- _Exercise requirements_
Each entry is to be output precisely as it appears.

####################

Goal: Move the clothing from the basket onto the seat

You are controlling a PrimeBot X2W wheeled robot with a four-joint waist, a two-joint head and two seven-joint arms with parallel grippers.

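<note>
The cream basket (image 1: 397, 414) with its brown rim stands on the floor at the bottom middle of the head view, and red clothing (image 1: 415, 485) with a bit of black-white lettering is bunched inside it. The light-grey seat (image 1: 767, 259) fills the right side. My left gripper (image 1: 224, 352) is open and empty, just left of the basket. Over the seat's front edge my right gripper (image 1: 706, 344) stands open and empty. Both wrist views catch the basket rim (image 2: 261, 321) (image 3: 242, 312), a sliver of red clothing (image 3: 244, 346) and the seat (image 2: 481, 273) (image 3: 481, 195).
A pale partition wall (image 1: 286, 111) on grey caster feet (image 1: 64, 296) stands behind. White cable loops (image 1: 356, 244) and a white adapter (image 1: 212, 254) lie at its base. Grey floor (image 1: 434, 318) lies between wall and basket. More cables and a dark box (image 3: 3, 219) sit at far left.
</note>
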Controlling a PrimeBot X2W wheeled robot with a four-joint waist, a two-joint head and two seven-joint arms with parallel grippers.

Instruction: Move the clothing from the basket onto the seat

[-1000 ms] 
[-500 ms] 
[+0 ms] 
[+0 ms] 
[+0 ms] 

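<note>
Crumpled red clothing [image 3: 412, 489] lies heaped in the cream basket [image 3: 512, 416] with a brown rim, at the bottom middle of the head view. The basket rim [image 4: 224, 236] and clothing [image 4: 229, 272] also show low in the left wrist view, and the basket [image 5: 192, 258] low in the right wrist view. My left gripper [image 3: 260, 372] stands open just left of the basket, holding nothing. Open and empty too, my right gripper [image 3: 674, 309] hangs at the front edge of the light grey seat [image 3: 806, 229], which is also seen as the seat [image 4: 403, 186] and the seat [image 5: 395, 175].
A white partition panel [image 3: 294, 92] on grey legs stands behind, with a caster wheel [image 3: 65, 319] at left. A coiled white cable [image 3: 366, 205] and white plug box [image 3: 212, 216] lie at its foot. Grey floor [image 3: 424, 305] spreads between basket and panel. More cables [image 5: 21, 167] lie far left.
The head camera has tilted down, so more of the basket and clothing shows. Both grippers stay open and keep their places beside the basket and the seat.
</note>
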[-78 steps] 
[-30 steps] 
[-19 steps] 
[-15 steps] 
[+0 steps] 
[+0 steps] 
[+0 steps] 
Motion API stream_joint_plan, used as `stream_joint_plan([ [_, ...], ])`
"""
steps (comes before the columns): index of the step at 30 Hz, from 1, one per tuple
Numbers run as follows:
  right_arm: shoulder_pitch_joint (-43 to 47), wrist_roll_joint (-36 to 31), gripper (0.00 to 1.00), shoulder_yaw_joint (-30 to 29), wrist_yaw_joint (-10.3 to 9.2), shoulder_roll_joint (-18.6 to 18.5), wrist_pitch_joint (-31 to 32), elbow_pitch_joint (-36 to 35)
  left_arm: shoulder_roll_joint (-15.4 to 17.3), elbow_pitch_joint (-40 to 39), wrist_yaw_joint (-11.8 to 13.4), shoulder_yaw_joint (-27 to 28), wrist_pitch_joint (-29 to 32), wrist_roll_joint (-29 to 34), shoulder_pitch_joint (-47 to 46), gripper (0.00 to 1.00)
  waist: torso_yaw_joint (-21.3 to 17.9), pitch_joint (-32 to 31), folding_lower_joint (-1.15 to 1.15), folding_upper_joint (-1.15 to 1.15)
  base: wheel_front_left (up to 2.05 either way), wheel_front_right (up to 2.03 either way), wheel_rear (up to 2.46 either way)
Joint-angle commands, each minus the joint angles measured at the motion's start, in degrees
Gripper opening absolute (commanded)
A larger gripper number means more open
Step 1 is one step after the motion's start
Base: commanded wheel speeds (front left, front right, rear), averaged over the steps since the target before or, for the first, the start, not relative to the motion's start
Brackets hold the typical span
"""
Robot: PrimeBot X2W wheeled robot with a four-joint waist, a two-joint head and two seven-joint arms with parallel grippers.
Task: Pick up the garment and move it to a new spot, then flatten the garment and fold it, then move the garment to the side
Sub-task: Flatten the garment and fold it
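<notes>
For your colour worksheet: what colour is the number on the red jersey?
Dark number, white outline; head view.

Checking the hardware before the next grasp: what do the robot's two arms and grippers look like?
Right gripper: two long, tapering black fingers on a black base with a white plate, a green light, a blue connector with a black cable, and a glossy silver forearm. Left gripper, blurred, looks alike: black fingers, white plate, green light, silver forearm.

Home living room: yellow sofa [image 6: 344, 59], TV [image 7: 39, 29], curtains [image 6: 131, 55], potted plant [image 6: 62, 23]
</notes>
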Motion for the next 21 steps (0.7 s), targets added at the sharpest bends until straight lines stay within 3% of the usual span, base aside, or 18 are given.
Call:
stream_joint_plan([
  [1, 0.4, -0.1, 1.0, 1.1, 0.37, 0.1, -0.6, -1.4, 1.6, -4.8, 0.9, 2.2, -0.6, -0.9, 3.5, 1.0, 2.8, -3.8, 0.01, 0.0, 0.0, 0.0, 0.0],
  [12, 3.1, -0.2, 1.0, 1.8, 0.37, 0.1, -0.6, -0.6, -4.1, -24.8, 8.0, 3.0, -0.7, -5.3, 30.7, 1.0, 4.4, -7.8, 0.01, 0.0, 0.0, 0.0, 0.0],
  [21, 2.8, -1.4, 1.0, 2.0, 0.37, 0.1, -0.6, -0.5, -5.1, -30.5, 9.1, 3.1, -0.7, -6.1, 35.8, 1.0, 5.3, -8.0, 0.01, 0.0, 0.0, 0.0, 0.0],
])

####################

- _Solution to this problem_
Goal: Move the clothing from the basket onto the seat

You are controlling a PrimeBot X2W wheeled robot with a four-joint waist, a two-joint head and two seven-joint arms with parallel grippers.

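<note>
The cream basket (image 1: 397, 414) with its brown rim stands on the floor at the bottom middle of the head view, and red clothing (image 1: 415, 485) with a bit of black-white lettering is bunched inside it. The light-grey seat (image 1: 767, 259) fills the right side. My left gripper (image 1: 224, 352) is open and empty, just left of the basket. Over the seat's front edge my right gripper (image 1: 706, 344) stands open and empty. Both wrist views catch the basket rim (image 2: 261, 321) (image 3: 242, 312), a sliver of red clothing (image 3: 244, 346) and the seat (image 2: 481, 273) (image 3: 481, 195).
A pale partition wall (image 1: 286, 111) on grey caster feet (image 1: 64, 296) stands behind. White cable loops (image 1: 356, 244) and a white adapter (image 1: 212, 254) lie at its base. Grey floor (image 1: 434, 318) lies between wall and basket. More cables and a dark box (image 3: 3, 219) sit at far left.
</note>
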Controlling a PrimeBot X2W wheeled robot with a four-joint waist, a two-joint head and two seven-joint arms with parallel grippers.

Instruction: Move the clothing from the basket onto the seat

[-1000 ms] 
[-500 ms] 
[+0 ms] 
[+0 ms] 
[+0 ms] 

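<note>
Crumpled red clothing [image 3: 412, 489] lies heaped in the cream basket [image 3: 512, 416] with a brown rim, at the bottom middle of the head view. The basket rim [image 4: 224, 236] and clothing [image 4: 229, 272] also show low in the left wrist view, and the basket [image 5: 192, 258] low in the right wrist view. My left gripper [image 3: 260, 372] stands open just left of the basket, holding nothing. Open and empty too, my right gripper [image 3: 674, 309] hangs at the front edge of the light grey seat [image 3: 806, 229], which is also seen as the seat [image 4: 403, 186] and the seat [image 5: 395, 175].
A white partition panel [image 3: 294, 92] on grey legs stands behind, with a caster wheel [image 3: 65, 319] at left. A coiled white cable [image 3: 366, 205] and white plug box [image 3: 212, 216] lie at its foot. Grey floor [image 3: 424, 305] spreads between basket and panel. More cables [image 5: 21, 167] lie far left.
The head camera has tilted down, so more of the basket and clothing shows. Both grippers stay open and keep their places beside the basket and the seat.
</note>
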[-78 steps] 
[-30 steps] 
[-19 steps] 
[-15 steps] 
[+0 steps] 
[+0 steps] 
[+0 steps] 
Motion API stream_joint_plan, used as `stream_joint_plan([ [_, ...], ])`
"""
steps (comes before the columns): index of the step at 30 Hz, from 1, one per tuple
Numbers run as follows:
  right_arm: shoulder_pitch_joint (-43 to 47), wrist_roll_joint (-36 to 31), gripper (0.00 to 1.00), shoulder_yaw_joint (-30 to 29), wrist_yaw_joint (-10.3 to 9.2), shoulder_roll_joint (-18.6 to 18.5), wrist_pitch_joint (-31 to 32), elbow_pitch_joint (-36 to 35)
  left_arm: shoulder_roll_joint (-15.4 to 17.3), elbow_pitch_joint (-40 to 39), wrist_yaw_joint (-11.8 to 13.4), shoulder_yaw_joint (-27 to 28), wrist_pitch_joint (-29 to 32), wrist_roll_joint (-29 to 34), shoulder_pitch_joint (-47 to 46), gripper (0.00 to 1.00)
  waist: torso_yaw_joint (-21.3 to 17.9), pitch_joint (-32 to 31), folding_lower_joint (-1.15 to 1.15), folding_upper_joint (-1.15 to 1.15)
  base: wheel_front_left (up to 2.05 either way), wheel_front_right (up to 2.03 either way), wheel_rear (up to 2.46 either way)
Joint-angle commands, each minus the joint angles measured at the motion's start, in degrees
Gripper opening absolute (commanded)
A larger gripper number means more open
Step 1 is one step after the motion's start
Base: commanded wheel speeds (front left, front right, rear), averaged over the steps since the target before or, for the first, the start, not relative to the motion's start
Brackets hold the typical span
"""
Robot: PrimeBot X2W wheeled robot with a four-joint waist, a two-joint head and two seven-joint arms with parallel grippers.
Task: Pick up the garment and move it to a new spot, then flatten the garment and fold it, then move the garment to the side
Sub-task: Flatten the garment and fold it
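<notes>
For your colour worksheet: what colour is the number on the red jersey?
Dark number, white outline; head view.

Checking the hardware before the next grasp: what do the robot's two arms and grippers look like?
Right gripper: two long, tapering black fingers on a black base with a white plate, a green light, a blue connector with a black cable, and a glossy silver forearm. Left gripper, blurred, looks alike: black fingers, white plate, green light, silver forearm.

Home living room: yellow sofa [image 6: 344, 59], TV [image 7: 39, 29], curtains [image 6: 131, 55], potted plant [image 6: 62, 23]
</notes>
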Motion for the next 21 steps (0.7 s), targets added at the sharpest bends until straight lines stay within 3% of the usual span, base aside, or 18 are given.
Call:
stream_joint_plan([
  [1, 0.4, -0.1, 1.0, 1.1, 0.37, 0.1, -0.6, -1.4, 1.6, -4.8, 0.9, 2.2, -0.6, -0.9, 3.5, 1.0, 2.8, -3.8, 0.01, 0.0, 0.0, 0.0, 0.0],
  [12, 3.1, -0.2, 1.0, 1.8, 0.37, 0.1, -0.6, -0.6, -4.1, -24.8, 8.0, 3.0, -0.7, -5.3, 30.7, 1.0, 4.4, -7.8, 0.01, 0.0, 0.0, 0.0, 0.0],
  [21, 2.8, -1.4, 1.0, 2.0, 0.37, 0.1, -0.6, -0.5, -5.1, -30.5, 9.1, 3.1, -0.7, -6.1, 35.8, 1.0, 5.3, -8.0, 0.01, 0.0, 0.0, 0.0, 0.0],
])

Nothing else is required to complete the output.